I've make few change in following commit, to setup dictionary for tokenizer. But because I'm not quite good in Rust, I think you can suggest more better way to define Lindera tokenizer which extends current base tokenizer. Could you give me some suggestion?

I've tested the code you've shared above. Current main problem is that if first character of text are the one which are being used commonly in CJK(Chinese/Japanese/Korean), it will indicate text as Chinese because ChineseTokenizer comes first(maybe I can be wrong). Is there some solutions about when there are multiple languages in text?

Hello @djkooks, 😄

for your first point, I wrote so comments
about your second point, I agree with you about the fact that the script detection is not the best 😅; I will enhance it sooner or later 😊

ManyTheFish · 2021-07-07T15:52:17Z

src/tokenizer/lindera.rs

+            false => Mode::Decompose
+        };
+
+        let mut tokenizer = LinderaTokenizer::new(mode, &self.dict);


I'm not comfortable with initializing LinderaTokenizer during each tokenization, you should create a new method where you initialize the LinderaTokenizer and store it in the Lindera struct.
Moreover, you may store this initialization in a Lazy wrapper if this initialization is time-consuming where the tokenizer is not useful for everybody.
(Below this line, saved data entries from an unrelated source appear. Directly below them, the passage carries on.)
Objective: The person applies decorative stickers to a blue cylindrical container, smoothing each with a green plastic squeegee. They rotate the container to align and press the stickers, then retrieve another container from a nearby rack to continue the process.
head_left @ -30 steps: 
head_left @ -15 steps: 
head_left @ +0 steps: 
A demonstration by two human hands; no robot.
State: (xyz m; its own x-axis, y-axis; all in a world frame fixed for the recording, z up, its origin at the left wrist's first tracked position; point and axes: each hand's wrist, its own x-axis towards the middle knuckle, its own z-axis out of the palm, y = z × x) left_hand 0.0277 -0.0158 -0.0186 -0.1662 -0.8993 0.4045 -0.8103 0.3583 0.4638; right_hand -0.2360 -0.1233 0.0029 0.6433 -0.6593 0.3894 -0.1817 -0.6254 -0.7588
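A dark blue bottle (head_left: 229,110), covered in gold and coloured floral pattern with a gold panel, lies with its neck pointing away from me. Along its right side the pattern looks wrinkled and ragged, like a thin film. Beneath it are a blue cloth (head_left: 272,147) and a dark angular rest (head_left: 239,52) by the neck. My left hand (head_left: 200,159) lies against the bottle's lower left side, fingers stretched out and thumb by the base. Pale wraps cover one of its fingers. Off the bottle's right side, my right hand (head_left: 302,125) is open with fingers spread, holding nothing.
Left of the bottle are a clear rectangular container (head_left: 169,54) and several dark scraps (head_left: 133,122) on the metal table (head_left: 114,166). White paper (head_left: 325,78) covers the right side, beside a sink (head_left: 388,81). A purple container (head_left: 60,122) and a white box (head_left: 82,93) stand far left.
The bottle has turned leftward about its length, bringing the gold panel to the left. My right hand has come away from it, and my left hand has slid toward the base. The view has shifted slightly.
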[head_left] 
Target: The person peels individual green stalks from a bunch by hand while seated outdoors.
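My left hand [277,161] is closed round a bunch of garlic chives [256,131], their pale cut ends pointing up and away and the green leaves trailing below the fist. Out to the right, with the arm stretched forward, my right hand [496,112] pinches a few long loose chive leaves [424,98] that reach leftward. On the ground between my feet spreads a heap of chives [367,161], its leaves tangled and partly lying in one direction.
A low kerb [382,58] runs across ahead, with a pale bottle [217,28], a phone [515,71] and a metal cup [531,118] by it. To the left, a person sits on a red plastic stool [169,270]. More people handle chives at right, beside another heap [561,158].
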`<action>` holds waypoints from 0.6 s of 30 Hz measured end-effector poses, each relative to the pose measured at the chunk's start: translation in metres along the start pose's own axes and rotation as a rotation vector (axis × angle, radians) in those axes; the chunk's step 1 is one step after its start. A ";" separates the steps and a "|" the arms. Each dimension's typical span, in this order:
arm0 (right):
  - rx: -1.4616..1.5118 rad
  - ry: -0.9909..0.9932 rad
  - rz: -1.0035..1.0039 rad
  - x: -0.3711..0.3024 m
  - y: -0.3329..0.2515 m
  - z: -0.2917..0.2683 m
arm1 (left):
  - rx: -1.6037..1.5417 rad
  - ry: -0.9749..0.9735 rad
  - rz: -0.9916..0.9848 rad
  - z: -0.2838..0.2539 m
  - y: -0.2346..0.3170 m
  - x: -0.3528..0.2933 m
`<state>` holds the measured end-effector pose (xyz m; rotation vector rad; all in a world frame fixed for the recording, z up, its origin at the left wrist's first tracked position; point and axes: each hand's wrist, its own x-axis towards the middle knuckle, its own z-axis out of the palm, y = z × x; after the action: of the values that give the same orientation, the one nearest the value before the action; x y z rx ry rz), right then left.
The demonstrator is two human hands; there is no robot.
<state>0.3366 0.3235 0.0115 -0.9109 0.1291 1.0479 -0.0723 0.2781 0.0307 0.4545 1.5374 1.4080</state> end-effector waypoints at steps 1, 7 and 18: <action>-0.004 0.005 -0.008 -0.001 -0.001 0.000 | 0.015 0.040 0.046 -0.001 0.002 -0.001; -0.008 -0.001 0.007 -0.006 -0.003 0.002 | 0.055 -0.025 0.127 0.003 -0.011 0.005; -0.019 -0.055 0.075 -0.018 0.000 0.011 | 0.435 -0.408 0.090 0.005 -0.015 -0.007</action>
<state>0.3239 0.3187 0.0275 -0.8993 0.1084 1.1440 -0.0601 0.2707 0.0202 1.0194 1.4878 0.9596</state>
ManyTheFish · 2021-07-07T16:05:06Z

src/tokenizer/lindera.rs

+#[derive(Debug, Default)]
+pub struct Lindera {
+    pub normal_mode: bool,
+    pub dict: &'static str,


Jieba has a default dictionary stored in a const, could we do the same with lindera ?

ManyTheFish · 2021-07-07T16:10:05Z

src/analyzer.rs

+    fn test_japanese_language() {
+        let analyzer = Analyzer::new(AnalyzerConfig::<Vec<u8>>::default());
+
+        let orig = "関西国際空港限定トートバッグ";


Hello @djkooks, 😄

for your first point, I wrote so comments
about your second point, I agree with you about the fact that the script detection is not the best 😅; I will enhance it sooner or later 😊

kination · 2021-08-08T12:03:03Z

@ManyTheFish could you confirm new change is the one you're intending?
Sorry that I'm not well on rust yet...

I'm not comfortable with initializing LinderaTokenizer during each tokenization, you should create a new method where you initialize the LinderaTokenizer and store it in the Lindera struct.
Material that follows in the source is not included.